In Unbelievable, James Massey is a police officer himself but he has a history of domestic abuse and has been reassigned a handful of times due to incidents. The reason the detectives focus on him is that one of the victims believes that her attacker had a law enforcement background (this is true, but the real rapist was in the army). The attacker is also incredibly organized and meticulous and knows to destroy all the evidence of his crimes that he can, which is why he takes the bedsheets from his victims and makes them shower.
So, this leads them to Massey. He’s actually an officer in Grace Rasmussen’s (Toni Collette) husband’s district, and she gets him to pull his file for her (though, reluctantly). On the DL, she goes to try and collect his DNA at a bar, via his beer, but he’s smart (he's been covering the tracks of his other unsavory activity for years) and catches on to what she’s doing. He’s an officer himself, after all, and the trail on him goes cold.

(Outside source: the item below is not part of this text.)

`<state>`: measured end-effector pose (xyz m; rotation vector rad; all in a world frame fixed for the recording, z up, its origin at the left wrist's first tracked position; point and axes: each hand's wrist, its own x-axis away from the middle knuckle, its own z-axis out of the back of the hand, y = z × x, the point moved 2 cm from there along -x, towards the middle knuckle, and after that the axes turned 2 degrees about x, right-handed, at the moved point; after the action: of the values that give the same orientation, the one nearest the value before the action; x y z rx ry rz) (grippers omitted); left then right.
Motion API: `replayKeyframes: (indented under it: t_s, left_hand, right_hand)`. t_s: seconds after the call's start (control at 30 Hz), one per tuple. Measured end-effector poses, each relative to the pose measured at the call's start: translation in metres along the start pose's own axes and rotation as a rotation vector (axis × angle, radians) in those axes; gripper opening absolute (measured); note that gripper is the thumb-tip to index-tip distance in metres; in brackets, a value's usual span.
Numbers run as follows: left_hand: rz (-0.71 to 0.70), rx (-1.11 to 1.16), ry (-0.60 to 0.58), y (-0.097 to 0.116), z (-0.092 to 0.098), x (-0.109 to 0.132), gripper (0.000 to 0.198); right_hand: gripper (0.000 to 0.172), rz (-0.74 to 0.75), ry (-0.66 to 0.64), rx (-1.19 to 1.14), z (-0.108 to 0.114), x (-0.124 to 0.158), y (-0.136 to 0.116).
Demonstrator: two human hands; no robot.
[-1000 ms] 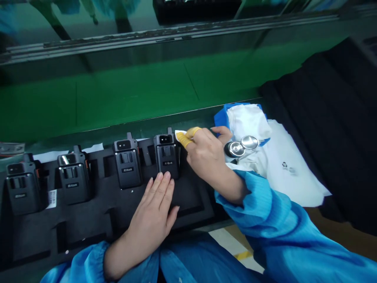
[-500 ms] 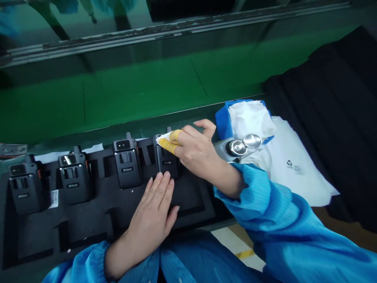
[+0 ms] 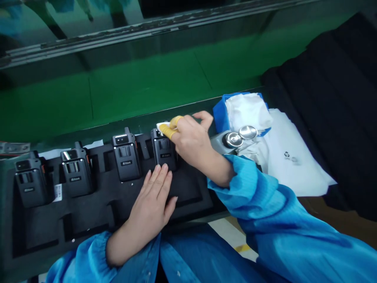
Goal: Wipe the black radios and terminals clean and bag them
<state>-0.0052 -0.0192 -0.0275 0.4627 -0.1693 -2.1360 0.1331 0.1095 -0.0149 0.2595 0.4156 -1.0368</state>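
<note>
Several black two-way radios stand in a row in a black foam tray (image 3: 132,196). The rightmost radio (image 3: 163,151) is under my hands. My left hand (image 3: 154,196) lies flat with its fingertips against that radio's lower end. Yellow finger cots cover fingertips of my right hand (image 3: 193,139), which pinches a small white cloth (image 3: 161,125) against the radio's top. The radio to its left (image 3: 126,159), another radio (image 3: 77,173) and the far-left radio (image 3: 32,182) are untouched, labels facing up.
Right of my right hand are a dispenser bottle (image 3: 225,141) with its metal lid flipped up, a blue box (image 3: 220,114) of white cloths (image 3: 249,112) and a white plastic bag (image 3: 294,157). Black foam sheets (image 3: 326,98) lie at far right. A green panel (image 3: 147,82) runs along the back.
My right hand and the cloth have moved slightly up along the radio's top, uncovering more of its upper face. My left hand stays on its lower end. The view has shifted a little.
</note>
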Motion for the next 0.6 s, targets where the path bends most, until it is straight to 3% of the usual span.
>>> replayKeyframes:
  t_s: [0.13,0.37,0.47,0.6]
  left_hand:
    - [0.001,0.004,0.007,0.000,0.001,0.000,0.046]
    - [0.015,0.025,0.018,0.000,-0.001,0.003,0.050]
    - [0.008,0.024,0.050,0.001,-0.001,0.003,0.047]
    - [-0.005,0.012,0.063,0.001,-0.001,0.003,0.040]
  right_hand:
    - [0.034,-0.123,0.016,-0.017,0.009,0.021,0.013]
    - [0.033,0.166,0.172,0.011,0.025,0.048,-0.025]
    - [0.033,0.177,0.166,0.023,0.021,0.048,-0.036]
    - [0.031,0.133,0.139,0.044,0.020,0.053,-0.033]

Massey isn’t necessarily based on anyone in real life, but he also is at the same time. The show spends some time talking about how officers themselves are often responsible for domestic abuse crimes, but little to no action is taken against them (or, as the women detectives put it, then half the force would be gone). In reality, there have been reports that demonstrate the detectives' thought process. In 2014, The National Center for Women & Policing released a study that claimed 40 percent of "police officer families" experience domestic violence.
So while Massey doesn’t have any real-world inspiration that can be found in Marie’s actual story, the idea behind a character like Massey is still a very real one.